(DATA BLOCK Opens)

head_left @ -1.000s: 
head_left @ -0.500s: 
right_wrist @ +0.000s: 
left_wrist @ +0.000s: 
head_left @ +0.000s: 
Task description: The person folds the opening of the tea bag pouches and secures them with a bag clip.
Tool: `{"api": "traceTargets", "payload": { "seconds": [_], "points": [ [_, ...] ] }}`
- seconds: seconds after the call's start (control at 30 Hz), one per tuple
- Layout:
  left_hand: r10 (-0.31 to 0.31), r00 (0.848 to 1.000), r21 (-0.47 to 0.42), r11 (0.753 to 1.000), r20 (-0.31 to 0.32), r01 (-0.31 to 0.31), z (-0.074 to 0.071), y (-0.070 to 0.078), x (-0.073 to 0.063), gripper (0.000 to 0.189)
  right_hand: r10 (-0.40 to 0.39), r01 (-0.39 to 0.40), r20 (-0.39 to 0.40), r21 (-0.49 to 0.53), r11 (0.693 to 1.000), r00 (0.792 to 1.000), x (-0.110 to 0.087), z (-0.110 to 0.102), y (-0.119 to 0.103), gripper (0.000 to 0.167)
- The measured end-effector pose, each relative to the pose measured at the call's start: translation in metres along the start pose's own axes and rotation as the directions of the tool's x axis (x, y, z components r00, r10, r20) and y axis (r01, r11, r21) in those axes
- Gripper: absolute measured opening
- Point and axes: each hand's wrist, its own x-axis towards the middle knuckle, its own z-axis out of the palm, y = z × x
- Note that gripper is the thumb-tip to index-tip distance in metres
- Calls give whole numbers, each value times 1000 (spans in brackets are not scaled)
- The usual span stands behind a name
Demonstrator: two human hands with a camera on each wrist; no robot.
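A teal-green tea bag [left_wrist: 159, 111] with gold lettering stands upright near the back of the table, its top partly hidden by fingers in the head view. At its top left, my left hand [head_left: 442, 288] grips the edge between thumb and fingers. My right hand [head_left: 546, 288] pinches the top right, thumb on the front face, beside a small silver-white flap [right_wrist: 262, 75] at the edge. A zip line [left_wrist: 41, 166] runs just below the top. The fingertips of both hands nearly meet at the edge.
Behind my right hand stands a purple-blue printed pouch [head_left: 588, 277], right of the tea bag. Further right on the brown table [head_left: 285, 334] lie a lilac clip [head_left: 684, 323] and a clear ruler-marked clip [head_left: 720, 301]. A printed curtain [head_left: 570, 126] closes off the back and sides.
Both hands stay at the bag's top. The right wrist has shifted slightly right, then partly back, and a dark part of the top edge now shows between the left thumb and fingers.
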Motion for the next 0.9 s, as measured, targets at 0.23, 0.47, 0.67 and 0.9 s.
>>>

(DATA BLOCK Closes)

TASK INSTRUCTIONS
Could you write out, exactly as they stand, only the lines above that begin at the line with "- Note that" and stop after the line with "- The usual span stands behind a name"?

WORKED SOLUTION
- Note that gripper is the thumb-tip to index-tip distance in metres
- Calls give whole numbers, each value times 1000 (spans in brackets are not scaled)
- The usual span stands behind a name

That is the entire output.